How much more can government squeeze from a stone?

The tax shortfall this year is over R300bn. Tax increases of R40bn are planned over the next four years. It’s practically guaranteed that the focus will be on taxing higher earners. Government isn’t going to the fight unions on both ends i.e. across wage disputes and tax policy.

Speaking of wage disputes…

Managing the costs problem

Back in June, government promised cuts to expenditure of R390bn over the next three years. It’s already been trimmed: the promise is now down to R307bn.

Frankly, even achieving half this number would at least start to change our trajectory as a country.

First port of call will be a wage freeze, something that private sector workers have already become familiar with this year.

Unions, obviously, will fight this with everything they have. Such is their mandate. There’s a legal fight under way between the unions and government regarding the 2018 wage agreement that government is not honouring.
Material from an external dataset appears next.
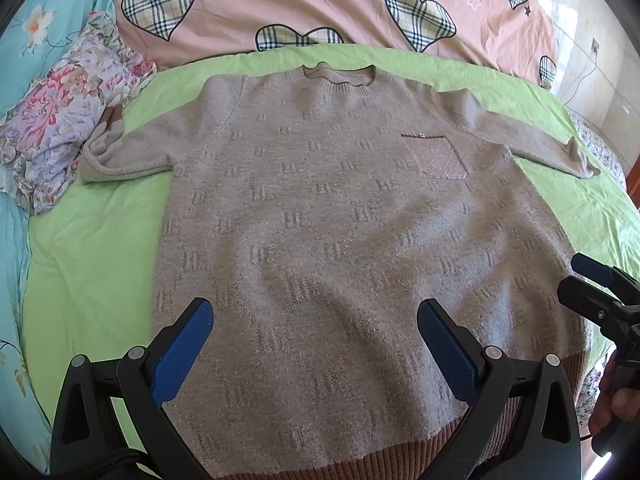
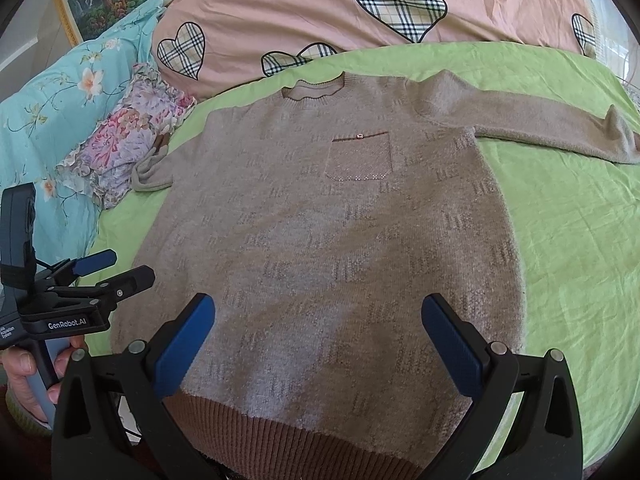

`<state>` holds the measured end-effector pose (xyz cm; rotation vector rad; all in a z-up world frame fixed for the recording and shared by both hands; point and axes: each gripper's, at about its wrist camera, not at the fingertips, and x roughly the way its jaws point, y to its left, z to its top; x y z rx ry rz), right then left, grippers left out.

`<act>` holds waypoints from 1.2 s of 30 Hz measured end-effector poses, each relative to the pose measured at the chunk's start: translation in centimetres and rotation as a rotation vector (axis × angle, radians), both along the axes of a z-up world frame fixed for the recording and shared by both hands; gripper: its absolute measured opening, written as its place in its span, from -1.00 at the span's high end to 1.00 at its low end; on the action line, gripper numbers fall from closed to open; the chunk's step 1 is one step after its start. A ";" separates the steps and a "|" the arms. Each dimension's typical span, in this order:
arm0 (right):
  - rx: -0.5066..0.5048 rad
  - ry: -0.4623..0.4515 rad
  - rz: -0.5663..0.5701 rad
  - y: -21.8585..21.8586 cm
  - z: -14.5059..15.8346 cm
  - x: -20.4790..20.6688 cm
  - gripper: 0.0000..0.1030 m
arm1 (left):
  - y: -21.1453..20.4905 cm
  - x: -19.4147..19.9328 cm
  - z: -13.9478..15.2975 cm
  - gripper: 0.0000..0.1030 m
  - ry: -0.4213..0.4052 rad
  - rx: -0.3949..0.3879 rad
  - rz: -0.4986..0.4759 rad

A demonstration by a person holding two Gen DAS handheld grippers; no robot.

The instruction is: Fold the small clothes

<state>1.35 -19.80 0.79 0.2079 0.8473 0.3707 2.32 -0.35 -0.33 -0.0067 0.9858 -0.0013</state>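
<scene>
A beige knit sweater (image 1: 320, 200) (image 2: 340, 220) with a small chest pocket (image 1: 442, 158) lies flat, face up, on the green sheet (image 1: 88, 264), neck away from me and both sleeves spread out sideways. Its brown ribbed hem (image 2: 280, 428) lies nearest to me. My left gripper (image 1: 314, 312) hovers open above the lower part of the sweater, with nothing between its blue pads. My right gripper (image 2: 318, 308) is open too, above the hem on the right side, and holds nothing. Each gripper shows in the other's view: the right one (image 1: 592, 280) and the left one (image 2: 116, 268).
A floral garment (image 1: 64, 120) lies crumpled at the left, touching the sweater's left cuff. A pink quilt with plaid hearts (image 1: 320, 4) is bunched behind the collar. A turquoise floral cover (image 2: 44, 112) lies at the far left. A hand (image 2: 24, 376) holds the left gripper's handle.
</scene>
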 end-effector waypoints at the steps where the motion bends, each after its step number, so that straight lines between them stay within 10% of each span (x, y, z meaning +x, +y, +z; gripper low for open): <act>1: 0.003 0.001 -0.002 -0.2 -0.1 0.1 -1.00 | -0.1 0.2 -0.1 -0.98 -0.001 -0.001 0.000; 18: 0.105 -0.016 -0.237 -12.5 -0.8 4.8 -0.98 | 1.6 7.0 -0.7 -0.98 0.018 -0.097 0.053; 28: 0.148 -0.045 -0.665 -30.9 -1.5 9.8 -0.17 | 1.3 12.4 0.1 -0.98 -0.033 -0.042 0.087; 36: 0.178 0.065 -0.823 -40.2 -3.9 16.5 -0.05 | -0.1 15.1 -1.1 -0.98 -0.012 -0.020 0.075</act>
The outcome of this case could quite literally determine our future as a country.

You’ll no doubt be thrilled to learn that R1bn from higher education and training as well as R1.2bn from the police will be redirected towards the amount needed to implement SAA’s business rescue plan.

Yay.

Where to from here?

Everyone always talks about Debt:GDP and I understand why, but there’s a measure that brings the message even closer to home: the primary surplus. It is calculated as budgeted tax revenue less costs other than debt service (i.e. interest). In other words, it measures your “profit” before you start paying your debts.

If you run a primary surplus, you at least aren’t borrowing more money just to pay your interest costs. Unfortunately, the achievement of such a surplus has been pushed out to 2025 / 2026 vs. 2023 / 2024 as predicted back in June.

Debt service costs are expected to grow at 16% per year, because we are continuously borrowing money just to service our debt.

You’ve heard of borrowing from Peter to pay Paul? We are borrowing R2.1bn every day. There are many Peters and many Pauls.

The Debt:GDP measure shows just how badly it’s gone since June. Mboweni originally promised to cap debt at 87% of GDP within three years. That’s now moved to 95% of GDP and is expected within five years.

The reality is that we are already at more than 100% of GDP if you consider the SOE debt that is guaranteed by government (e.g. SAA and Eskom).

Every now and again, I see another eternal optimist in the market predicting that the Rand will get back below R15.50 to the USD and stay there.

It’s comforting to believe in miracles, but I find it more comfortable to invest on the assumption that they don’t happen.